Неожиданно меня тянут за рукав.

— Видите вон того мальчика? — шепчет Рут и смотрит на галерею. Ее взгляд замирает на юноше в самом конце зала, который встает, как будто его тянет вверх магнитом. — Это мой сын, — говорит Рут и поворачивается ко мне. — У вас есть дети?

Я думаю о Виолетте. Думаю о том, каково это, когда самое страшное в твоей жизни не капризы твоего ребенка, а видеть, как твоего ребенка заковывают в наручники.

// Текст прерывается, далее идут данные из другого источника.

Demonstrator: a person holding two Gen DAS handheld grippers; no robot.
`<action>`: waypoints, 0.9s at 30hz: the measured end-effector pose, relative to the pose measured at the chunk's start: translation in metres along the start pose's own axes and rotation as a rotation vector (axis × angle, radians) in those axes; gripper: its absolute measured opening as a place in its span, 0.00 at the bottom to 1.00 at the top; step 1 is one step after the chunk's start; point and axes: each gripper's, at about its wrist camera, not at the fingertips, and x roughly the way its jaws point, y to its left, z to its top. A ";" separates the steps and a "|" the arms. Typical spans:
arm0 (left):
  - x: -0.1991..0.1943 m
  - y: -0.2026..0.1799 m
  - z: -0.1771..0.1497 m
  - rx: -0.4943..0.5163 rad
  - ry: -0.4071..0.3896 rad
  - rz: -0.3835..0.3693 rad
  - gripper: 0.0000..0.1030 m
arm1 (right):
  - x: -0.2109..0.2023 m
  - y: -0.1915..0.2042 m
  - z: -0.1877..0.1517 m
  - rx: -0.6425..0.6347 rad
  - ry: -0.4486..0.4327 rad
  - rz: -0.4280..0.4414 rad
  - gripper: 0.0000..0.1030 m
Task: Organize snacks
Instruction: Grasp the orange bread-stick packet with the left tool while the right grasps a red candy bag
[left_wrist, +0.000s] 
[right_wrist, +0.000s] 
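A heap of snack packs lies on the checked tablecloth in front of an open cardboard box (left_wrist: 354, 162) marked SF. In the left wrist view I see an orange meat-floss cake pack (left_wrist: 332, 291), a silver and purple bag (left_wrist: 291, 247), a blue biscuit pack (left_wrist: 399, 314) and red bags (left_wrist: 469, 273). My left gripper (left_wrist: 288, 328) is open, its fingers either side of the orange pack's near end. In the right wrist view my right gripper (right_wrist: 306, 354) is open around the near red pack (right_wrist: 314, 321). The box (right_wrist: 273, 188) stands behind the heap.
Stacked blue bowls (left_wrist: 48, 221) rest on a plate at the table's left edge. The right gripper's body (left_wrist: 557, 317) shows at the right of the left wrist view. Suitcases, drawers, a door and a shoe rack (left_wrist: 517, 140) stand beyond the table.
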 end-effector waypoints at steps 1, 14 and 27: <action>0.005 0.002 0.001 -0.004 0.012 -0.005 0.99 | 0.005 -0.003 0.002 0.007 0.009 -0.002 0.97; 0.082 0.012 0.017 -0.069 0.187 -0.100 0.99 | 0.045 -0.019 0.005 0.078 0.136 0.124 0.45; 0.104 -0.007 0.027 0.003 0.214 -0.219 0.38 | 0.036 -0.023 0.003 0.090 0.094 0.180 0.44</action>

— Ваша честь, — говорю я, — я бы хотела отозвать свои последние слова.

— Простите, что, адвокат?

— Прежде чем мы обсудим залог, я бы хотела получить возможность поговорить с клиентом.

Судья хмурится:

— У вас только что была такая возможность.

— Я бы хотела иметь возможность поговорить с моим клиентом больше десяти секунд, — уточняю я.

Он проводит ладонью по лицу.

— Хорошо, — соглашается судья. — Вы можете поговорить с вашим клиентом в перерыве, и мы вернемся к этому вопросу на втором заседании.

Бейлифы берут Рут за руки. Могу поклясться, она не понимает, что происходит.